## Your assignment:
Word for word, print all of the entries below.

## The data:
···

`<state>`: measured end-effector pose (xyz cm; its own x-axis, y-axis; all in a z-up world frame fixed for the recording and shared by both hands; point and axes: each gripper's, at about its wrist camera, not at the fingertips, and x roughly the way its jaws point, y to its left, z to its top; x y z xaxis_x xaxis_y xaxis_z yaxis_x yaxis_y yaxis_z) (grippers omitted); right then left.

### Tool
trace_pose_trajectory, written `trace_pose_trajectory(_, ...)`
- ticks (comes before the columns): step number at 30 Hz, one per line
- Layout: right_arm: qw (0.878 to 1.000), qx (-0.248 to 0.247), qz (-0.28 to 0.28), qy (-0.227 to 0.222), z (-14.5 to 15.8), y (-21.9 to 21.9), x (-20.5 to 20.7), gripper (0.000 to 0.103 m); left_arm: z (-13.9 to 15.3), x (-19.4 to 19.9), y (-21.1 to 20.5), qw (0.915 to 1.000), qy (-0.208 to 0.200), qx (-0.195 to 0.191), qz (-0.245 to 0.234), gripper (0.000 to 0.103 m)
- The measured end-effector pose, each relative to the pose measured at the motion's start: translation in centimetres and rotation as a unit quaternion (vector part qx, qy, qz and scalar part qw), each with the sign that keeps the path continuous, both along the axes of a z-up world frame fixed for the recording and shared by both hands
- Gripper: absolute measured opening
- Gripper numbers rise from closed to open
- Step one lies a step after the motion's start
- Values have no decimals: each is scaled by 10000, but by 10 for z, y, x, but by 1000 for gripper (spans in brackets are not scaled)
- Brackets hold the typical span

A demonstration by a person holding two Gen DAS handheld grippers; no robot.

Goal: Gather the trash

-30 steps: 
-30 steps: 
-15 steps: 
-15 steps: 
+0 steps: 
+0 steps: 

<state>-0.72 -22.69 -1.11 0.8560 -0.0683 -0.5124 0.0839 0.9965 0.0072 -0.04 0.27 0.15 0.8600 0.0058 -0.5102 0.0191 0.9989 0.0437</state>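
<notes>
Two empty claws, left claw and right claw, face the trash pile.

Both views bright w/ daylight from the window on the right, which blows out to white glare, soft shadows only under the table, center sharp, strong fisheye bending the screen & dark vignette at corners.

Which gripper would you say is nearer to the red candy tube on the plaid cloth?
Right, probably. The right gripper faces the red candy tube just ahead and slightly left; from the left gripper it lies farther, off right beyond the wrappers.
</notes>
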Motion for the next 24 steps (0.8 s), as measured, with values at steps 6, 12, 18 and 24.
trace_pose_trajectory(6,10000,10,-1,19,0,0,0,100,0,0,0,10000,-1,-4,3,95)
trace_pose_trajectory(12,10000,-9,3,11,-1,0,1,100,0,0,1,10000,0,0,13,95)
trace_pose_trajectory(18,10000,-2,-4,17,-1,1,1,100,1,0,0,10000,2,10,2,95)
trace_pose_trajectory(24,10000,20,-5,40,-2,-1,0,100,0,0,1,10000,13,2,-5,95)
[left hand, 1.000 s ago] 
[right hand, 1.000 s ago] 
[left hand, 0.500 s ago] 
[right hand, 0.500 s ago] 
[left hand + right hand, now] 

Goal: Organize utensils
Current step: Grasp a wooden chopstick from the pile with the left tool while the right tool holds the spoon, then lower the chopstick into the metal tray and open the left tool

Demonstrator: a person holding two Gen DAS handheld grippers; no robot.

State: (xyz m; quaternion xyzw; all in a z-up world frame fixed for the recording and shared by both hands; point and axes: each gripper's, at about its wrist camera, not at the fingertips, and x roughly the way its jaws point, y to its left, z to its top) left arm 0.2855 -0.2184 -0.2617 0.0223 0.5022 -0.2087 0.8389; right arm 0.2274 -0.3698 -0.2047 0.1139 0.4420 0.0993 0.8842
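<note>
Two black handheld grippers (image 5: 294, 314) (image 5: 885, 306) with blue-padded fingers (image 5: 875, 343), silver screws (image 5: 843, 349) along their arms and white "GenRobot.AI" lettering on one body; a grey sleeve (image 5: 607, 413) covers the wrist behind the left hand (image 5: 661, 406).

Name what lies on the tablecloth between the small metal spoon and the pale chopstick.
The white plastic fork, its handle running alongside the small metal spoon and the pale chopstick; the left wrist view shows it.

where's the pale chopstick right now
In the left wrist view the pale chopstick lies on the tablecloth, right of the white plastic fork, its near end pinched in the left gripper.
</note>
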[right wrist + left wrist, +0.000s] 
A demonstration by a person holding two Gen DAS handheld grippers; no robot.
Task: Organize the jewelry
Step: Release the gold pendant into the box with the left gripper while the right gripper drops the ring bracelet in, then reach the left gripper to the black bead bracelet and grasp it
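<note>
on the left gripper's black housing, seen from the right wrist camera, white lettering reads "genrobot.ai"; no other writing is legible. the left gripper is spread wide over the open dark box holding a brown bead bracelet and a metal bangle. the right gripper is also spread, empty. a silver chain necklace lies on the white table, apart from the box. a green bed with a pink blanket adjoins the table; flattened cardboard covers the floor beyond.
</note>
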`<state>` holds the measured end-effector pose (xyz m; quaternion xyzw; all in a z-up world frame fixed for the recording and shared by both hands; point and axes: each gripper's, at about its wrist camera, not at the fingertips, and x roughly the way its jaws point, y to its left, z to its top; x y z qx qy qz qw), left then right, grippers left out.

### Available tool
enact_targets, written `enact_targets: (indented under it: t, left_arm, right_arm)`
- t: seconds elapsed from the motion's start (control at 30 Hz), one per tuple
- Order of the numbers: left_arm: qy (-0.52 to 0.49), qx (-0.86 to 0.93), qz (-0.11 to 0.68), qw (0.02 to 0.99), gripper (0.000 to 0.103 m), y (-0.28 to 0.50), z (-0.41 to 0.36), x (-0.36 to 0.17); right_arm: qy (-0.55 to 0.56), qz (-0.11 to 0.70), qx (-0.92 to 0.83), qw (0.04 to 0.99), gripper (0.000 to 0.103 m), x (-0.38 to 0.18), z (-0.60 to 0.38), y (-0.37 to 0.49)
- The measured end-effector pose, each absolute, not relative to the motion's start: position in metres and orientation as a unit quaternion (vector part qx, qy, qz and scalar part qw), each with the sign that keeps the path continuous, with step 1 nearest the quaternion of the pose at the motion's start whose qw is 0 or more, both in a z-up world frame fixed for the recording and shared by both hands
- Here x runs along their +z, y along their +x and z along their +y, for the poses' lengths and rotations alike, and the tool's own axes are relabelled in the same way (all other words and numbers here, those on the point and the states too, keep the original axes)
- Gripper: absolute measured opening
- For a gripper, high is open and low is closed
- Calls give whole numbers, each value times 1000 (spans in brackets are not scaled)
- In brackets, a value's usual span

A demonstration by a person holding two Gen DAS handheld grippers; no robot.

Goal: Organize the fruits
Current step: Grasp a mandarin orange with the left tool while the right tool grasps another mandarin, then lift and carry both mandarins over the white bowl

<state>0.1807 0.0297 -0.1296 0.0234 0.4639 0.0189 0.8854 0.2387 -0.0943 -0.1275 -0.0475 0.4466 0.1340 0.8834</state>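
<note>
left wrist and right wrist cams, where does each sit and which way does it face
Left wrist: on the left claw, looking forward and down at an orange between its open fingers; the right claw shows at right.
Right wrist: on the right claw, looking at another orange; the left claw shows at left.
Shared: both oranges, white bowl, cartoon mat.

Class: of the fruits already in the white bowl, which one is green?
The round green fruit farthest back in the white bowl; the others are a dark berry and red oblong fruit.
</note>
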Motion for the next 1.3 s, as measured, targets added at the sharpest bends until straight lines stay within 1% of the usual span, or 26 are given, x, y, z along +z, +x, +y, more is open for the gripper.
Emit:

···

## Task answer:
`<state>`: measured end-effector pose (xyz cm; its own x-axis, y-axis; all in a z-up world frame fixed for the recording and shared by both hands; point and axes: each gripper's, at about its wrist camera, not at the fingertips, and x roughly the way its jaws point, y to its left, z to its top; x y z xaxis_x xaxis_y xaxis_z yaxis_x yaxis_y yaxis_z) (grippers omitted); right then left.

### Tool
trace_pose_trajectory, written `trace_pose_trajectory(_, ...)`
- ticks (comes before the columns): step number at 30 Hz, one per line
- Layout: right_arm: qw (0.878 to 1.000), qx (-0.248 to 0.247), qz (-0.28 to 0.28), qy (-0.227 to 0.222), z (-14.5 to 15.8), y (-21.9 to 21.9), x (-20.5 to 20.7), gripper (0.000 to 0.103 m); left_arm: z (-13.9 to 15.3), x (-19.4 to 19.9), y (-21.1 to 20.5), qw (0.915 to 1.000), qy (-0.208 to 0.200), qx (-0.195 to 0.191), qz (-0.245 to 0.234), gripper (0.000 to 0.103 m)
- The measured end-effector pose, each relative to the pose measured at the motion's start: translation in centimetres and rotation as a unit quaternion (vector part qx, qy, qz and scalar part qw), each with the sign that keeps the path continuous, both along the axes of a z-up world frame fixed for the recording and shared by both hands
- Gripper: absolute measured opening
- Gripper numbers rise from closed to open
- Step one lies a step after the motion's start
- Values have no decimals: each is scaled by 10000, but by 10 for z, y, x, but by 1000 for gripper (spans in brackets are not scaled)
- Brackets hold the typical span

A demonstration by a person holding two Gen DAS handheld grippers; no robot.

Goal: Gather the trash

-30 steps: 
-30 steps: 
-15 steps: 
-15 steps: 
+0 steps: 
+0 steps: 

<state>-0.72 -22.69 -1.11 0.8560 -0.0683 -0.5124 0.0839 0.9965 0.0072 -0.04 0.27 0.15 0.8600 0.0058 -0.5102 0.0191 0.9989 0.0437</state>
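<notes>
Two empty claws, left claw and right claw, face the trash pile.

Both views bright w/ daylight from the window on the right, which blows out to white glare, soft shadows only under the table, center sharp, strong fisheye bending the screen & dark vignette at corners.

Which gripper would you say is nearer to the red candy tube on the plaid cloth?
Right, probably. The right gripper faces the red candy tube just ahead and slightly left; from the left gripper it lies farther, off right beyond the wrappers.
</notes>
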Motion for the next 24 steps (0.8 s), as measured, with values at steps 6, 12, 18 and 24.
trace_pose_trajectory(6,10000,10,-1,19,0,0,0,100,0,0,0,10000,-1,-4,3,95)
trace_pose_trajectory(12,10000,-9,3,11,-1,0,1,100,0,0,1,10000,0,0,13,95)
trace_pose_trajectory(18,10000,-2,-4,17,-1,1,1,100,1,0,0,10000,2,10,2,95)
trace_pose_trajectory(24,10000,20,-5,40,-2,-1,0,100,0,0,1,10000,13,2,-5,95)
[left hand, 1.000 s ago] 
[right hand, 1.000 s ago] 
[left hand, 0.500 s ago] 
[right hand, 0.500 s ago] 
[left hand + right hand, now] 

Goal: Organize utensils
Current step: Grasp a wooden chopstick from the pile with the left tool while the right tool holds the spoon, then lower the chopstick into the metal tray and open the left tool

Demonstrator: a person holding two Gen DAS handheld grippers; no robot.

State: (xyz m; quaternion xyzw; all in a z-up world frame fixed for the recording and shared by both hands; point and axes: each gripper's, at about its wrist camera, not at the fingertips, and x roughly the way its jaws point, y to its left, z to its top) left arm 0.2855 -0.2184 -0.2617 0.0223 0.5022 -0.2087 0.8389; right arm 0.2274 -0.3698 -0.2047 0.1139 0.4420 0.0993 0.8842
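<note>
Two black handheld grippers (image 5: 294, 314) (image 5: 885, 306) with blue-padded fingers (image 5: 875, 343), silver screws (image 5: 843, 349) along their arms and white "GenRobot.AI" lettering on one body; a grey sleeve (image 5: 607, 413) covers the wrist behind the left hand (image 5: 661, 406).

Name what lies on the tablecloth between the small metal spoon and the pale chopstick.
The white plastic fork, its handle running alongside the small metal spoon and the pale chopstick; the left wrist view shows it.

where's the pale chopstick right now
In the left wrist view the pale chopstick lies on the tablecloth, right of the white plastic fork, its near end pinched in the left gripper.
</note>
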[right wrist + left wrist, +0.000s] 
A demonstration by a person holding two Gen DAS handheld grippers; no robot.
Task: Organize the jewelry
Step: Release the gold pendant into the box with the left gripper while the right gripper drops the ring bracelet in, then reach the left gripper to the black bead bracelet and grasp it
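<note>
on the left gripper's black housing, seen from the right wrist camera, white lettering reads "genrobot.ai"; no other writing is legible. the left gripper is spread wide over the open dark box holding a brown bead bracelet and a metal bangle. the right gripper is also spread, empty. a silver chain necklace lies on the white table, apart from the box. a green bed with a pink blanket adjoins the table; flattened cardboard covers the floor beyond.
</note>
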`<state>` holds the measured end-effector pose (xyz m; quaternion xyzw; all in a z-up world frame fixed for the recording and shared by both hands; point and axes: each gripper's, at about its wrist camera, not at the fingertips, and x roughly the way its jaws point, y to its left, z to its top; x y z qx qy qz qw), left then right, grippers left out.

### Available tool
enact_targets, written `enact_targets: (indented under it: t, left_arm, right_arm)`
- t: seconds elapsed from the motion's start (control at 30 Hz), one per tuple
- Order of the numbers: left_arm: qy (-0.52 to 0.49), qx (-0.86 to 0.93), qz (-0.11 to 0.68), qw (0.02 to 0.99), gripper (0.000 to 0.103 m), y (-0.28 to 0.50), z (-0.41 to 0.36), x (-0.36 to 0.17); right_arm: qy (-0.55 to 0.56), qz (-0.11 to 0.70), qx (-0.92 to 0.83), qw (0.04 to 0.99), gripper (0.000 to 0.103 m), x (-0.38 to 0.18), z (-0.60 to 0.38), y (-0.37 to 0.49)
- The measured end-effector pose, each absolute, not relative to the motion's start: position in metres and orientation as a unit quaternion (vector part qx, qy, qz and scalar part qw), each with the sign that keeps the path continuous, with step 1 nearest the quaternion of the pose at the motion's start whose qw is 0 or more, both in a z-up world frame fixed for the recording and shared by both hands
- Here x runs along their +z, y along their +x and z along their +y, for the poses' lengths and rotations alike, and the tool's own axes are relabelled in the same way (all other words and numbers here, those on the point and the states too, keep the original axes)
- Gripper: absolute measured opening
- For a gripper, high is open and low is closed
- Calls give whole numbers, each value times 1000 (spans in brackets are not scaled)
- In brackets, a value's usual span

A demonstration by a person holding two Gen DAS handheld grippers; no robot.

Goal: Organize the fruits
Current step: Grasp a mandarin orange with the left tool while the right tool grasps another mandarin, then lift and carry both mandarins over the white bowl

<state>0.1807 0.0297 -0.1296 0.0234 0.4639 0.0189 0.8854 0.2387 -0.0943 -0.1275 -0.0475 0.4466 0.1340 0.8834</state>
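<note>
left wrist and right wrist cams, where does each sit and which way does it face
Left wrist: on the left claw, looking forward and down at an orange between its open fingers; the right claw shows at right.
Right wrist: on the right claw, looking at another orange; the left claw shows at left.
Shared: both oranges, white bowl, cartoon mat.

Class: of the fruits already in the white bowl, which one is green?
The round green fruit farthest back in the white bowl; the others are a dark berry and red oblong fruit.
</note>
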Motion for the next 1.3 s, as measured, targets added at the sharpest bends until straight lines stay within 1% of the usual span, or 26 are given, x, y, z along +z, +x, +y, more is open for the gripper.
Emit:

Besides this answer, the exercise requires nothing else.